### Exercise input
+++
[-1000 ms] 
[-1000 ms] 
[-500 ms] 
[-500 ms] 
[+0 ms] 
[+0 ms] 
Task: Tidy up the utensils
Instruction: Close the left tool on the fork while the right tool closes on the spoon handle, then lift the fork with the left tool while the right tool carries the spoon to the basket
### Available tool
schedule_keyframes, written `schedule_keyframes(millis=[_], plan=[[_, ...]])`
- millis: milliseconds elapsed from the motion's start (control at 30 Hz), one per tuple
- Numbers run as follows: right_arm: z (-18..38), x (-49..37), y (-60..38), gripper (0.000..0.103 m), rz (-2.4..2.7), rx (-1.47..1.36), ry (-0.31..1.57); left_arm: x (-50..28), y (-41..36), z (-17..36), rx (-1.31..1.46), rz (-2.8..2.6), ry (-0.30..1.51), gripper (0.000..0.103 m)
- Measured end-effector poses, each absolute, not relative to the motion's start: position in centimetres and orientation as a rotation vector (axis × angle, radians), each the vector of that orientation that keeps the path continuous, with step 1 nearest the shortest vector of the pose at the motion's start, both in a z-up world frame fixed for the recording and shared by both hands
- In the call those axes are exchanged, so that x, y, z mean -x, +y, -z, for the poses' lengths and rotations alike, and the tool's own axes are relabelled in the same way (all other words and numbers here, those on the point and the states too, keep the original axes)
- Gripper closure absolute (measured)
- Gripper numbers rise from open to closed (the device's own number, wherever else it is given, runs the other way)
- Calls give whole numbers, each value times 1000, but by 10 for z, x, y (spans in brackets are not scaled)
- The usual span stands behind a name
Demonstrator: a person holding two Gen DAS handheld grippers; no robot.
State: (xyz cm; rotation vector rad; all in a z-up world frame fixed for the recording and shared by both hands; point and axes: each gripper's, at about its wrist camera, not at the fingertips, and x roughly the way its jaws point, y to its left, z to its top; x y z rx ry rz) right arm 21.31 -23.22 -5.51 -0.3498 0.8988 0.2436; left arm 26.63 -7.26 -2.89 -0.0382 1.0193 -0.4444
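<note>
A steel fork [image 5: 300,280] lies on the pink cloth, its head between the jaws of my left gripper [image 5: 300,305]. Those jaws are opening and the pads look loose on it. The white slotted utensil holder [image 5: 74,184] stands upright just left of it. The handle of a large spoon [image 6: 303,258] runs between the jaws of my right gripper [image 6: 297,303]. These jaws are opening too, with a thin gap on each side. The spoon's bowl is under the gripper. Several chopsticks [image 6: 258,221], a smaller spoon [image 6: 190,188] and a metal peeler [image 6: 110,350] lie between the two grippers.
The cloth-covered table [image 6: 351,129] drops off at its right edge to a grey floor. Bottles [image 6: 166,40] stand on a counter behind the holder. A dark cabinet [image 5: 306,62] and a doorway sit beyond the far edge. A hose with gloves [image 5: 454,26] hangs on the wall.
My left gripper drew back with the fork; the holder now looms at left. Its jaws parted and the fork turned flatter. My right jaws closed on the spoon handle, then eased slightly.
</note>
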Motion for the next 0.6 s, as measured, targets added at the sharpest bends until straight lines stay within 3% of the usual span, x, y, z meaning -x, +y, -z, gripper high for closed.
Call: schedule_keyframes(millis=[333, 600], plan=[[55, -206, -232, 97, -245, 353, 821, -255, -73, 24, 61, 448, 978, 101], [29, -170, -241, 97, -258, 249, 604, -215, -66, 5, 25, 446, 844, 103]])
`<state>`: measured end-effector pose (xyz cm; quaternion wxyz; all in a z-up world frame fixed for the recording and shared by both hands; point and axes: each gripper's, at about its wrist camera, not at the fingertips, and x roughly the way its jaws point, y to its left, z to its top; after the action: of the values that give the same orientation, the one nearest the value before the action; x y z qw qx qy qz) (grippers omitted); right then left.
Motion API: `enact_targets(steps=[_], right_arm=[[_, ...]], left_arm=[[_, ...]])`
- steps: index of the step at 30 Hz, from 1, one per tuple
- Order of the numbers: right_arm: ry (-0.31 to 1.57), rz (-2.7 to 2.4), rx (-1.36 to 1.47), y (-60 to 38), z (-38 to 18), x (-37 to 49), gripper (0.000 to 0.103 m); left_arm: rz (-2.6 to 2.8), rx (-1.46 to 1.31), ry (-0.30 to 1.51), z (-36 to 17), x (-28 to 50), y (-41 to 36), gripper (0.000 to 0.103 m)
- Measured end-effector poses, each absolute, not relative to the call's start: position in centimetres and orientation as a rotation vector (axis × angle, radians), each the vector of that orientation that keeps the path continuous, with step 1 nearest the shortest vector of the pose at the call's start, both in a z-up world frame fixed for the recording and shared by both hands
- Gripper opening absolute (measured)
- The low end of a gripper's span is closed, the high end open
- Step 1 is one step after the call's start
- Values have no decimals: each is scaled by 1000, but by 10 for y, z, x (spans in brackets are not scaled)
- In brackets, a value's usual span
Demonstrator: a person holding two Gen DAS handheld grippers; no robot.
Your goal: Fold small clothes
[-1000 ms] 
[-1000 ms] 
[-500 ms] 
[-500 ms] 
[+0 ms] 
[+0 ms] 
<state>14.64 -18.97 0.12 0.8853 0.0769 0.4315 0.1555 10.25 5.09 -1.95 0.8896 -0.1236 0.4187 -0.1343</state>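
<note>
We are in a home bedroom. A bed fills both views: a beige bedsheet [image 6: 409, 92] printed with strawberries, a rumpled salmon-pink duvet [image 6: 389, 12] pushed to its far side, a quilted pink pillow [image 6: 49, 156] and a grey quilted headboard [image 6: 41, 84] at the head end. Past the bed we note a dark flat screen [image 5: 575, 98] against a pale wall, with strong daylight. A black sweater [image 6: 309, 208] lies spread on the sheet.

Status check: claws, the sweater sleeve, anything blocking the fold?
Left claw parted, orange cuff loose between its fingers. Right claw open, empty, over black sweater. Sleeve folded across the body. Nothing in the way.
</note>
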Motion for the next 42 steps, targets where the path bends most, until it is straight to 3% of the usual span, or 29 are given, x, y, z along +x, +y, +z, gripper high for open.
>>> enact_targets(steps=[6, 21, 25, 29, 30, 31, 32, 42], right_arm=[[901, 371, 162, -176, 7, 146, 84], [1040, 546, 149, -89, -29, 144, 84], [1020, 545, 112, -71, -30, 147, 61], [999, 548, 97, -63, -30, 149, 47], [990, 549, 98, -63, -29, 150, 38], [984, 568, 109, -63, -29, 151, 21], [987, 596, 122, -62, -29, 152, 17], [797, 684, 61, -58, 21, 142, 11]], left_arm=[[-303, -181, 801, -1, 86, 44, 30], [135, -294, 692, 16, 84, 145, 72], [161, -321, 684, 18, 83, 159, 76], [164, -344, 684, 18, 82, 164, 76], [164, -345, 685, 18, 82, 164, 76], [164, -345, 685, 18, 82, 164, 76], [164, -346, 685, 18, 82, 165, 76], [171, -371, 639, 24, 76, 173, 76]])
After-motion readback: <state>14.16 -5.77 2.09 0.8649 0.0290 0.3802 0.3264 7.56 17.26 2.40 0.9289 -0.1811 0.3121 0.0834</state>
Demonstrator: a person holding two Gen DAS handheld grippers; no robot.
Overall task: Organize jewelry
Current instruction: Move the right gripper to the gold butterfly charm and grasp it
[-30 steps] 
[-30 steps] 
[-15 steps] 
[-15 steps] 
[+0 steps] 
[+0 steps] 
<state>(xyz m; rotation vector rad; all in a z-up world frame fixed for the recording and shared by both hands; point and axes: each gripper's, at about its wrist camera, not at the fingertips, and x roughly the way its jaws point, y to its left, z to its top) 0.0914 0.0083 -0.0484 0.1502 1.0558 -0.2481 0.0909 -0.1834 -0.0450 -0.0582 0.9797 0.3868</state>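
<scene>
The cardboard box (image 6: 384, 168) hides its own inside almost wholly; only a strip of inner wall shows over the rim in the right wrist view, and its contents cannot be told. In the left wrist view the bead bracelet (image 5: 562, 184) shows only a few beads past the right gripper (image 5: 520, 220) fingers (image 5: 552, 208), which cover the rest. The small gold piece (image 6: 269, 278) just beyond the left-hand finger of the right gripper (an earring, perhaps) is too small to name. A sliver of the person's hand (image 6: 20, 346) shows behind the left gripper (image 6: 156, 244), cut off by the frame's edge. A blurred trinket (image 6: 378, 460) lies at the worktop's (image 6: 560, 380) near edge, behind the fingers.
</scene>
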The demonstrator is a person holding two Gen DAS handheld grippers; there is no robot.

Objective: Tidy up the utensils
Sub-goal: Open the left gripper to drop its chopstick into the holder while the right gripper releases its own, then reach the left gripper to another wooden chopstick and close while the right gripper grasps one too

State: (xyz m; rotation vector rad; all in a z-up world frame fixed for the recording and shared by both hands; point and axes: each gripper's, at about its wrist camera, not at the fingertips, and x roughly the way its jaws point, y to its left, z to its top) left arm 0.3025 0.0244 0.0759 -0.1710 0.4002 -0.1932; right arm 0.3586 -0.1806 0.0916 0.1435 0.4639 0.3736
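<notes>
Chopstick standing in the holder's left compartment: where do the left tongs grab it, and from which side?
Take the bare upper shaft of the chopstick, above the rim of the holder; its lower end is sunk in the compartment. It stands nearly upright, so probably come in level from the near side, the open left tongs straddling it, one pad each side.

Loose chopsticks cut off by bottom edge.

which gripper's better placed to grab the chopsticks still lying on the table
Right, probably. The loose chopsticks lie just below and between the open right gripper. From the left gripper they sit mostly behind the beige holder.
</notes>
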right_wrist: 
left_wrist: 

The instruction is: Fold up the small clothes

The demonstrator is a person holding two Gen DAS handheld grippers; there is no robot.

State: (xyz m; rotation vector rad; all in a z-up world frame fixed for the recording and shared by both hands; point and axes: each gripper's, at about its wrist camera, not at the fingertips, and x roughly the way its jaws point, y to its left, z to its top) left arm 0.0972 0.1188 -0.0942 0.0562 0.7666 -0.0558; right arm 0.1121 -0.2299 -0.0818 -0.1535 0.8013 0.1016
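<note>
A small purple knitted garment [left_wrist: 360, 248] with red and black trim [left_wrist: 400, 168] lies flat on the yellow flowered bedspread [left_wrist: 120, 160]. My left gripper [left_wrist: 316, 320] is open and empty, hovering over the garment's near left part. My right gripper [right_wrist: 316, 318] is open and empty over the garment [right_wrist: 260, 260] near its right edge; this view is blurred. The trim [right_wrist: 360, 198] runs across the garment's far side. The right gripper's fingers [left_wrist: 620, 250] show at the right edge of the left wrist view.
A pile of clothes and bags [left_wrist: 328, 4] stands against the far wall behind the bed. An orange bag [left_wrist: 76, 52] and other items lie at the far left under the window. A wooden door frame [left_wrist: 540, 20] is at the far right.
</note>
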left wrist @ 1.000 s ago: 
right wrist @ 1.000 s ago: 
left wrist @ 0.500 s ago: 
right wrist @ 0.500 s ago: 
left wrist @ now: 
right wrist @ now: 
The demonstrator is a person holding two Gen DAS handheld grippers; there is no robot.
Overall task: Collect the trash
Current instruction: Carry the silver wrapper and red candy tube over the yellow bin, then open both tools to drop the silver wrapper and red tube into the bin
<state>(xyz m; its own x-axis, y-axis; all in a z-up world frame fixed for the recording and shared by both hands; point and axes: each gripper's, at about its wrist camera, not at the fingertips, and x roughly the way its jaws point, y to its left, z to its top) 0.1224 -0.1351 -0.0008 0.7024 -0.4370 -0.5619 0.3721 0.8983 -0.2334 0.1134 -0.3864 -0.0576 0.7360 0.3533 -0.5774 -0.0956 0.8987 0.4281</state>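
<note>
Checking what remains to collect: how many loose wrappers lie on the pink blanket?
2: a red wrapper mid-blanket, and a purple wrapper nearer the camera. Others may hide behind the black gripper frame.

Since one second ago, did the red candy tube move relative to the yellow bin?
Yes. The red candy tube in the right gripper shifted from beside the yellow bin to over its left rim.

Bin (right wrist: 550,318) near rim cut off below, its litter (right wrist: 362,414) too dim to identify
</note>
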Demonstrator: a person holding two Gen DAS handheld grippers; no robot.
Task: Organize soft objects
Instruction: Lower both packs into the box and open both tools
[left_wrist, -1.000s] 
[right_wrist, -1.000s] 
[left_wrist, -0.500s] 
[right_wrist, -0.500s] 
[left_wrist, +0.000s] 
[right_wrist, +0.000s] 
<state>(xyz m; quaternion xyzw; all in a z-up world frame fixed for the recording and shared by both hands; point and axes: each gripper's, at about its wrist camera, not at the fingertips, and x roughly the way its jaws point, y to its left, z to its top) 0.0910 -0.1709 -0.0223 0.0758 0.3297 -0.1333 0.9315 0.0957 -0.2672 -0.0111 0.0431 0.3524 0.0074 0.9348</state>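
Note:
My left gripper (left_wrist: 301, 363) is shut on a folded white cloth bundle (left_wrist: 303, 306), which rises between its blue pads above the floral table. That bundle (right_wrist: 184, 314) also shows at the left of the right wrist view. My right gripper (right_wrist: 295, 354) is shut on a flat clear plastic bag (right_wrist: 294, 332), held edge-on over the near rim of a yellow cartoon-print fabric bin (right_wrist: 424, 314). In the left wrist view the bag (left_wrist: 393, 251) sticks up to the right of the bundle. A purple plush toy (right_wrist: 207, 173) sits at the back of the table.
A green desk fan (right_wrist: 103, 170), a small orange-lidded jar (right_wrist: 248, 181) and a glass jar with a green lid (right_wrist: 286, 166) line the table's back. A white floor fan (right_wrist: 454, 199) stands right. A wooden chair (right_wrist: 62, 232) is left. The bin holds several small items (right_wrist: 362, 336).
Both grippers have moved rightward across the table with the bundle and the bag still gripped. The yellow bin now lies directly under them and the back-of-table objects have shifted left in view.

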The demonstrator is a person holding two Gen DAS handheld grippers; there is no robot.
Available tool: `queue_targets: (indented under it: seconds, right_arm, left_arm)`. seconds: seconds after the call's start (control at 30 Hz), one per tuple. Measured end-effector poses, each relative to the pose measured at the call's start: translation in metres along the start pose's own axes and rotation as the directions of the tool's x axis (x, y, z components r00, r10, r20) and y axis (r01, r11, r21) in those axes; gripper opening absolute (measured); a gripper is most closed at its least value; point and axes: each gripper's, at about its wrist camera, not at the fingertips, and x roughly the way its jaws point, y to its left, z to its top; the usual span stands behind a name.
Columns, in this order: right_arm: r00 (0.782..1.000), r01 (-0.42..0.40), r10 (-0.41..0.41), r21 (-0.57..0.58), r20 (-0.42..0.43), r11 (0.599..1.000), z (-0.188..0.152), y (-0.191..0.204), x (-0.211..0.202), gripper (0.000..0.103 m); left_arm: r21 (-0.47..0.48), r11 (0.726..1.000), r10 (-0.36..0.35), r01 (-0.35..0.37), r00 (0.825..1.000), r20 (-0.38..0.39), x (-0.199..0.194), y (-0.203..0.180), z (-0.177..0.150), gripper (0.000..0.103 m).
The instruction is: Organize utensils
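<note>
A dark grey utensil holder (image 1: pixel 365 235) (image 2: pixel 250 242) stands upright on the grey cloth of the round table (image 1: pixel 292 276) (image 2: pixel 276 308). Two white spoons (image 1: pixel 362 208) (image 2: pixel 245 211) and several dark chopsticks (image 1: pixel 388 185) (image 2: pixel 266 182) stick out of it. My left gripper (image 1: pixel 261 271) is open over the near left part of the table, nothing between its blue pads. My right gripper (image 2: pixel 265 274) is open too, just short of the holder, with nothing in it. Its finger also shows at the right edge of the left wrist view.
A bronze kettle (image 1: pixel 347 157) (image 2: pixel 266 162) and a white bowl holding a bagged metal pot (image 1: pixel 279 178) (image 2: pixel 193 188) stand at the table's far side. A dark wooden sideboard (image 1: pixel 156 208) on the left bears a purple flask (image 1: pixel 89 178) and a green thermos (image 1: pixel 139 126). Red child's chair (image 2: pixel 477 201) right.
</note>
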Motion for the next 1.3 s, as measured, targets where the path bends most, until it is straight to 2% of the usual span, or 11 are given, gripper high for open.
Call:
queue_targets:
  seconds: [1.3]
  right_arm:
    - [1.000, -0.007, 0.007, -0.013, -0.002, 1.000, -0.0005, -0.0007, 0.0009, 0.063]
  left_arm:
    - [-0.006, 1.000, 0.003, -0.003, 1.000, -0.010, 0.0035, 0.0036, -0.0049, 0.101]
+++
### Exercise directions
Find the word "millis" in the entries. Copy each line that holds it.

### Task output
schedule_keyframes, written `schedule_keyframes(millis=[_], plan=[[_, ...]])`
- millis: milliseconds elapsed from the motion's start (control at 30 Hz), one per tuple
Call: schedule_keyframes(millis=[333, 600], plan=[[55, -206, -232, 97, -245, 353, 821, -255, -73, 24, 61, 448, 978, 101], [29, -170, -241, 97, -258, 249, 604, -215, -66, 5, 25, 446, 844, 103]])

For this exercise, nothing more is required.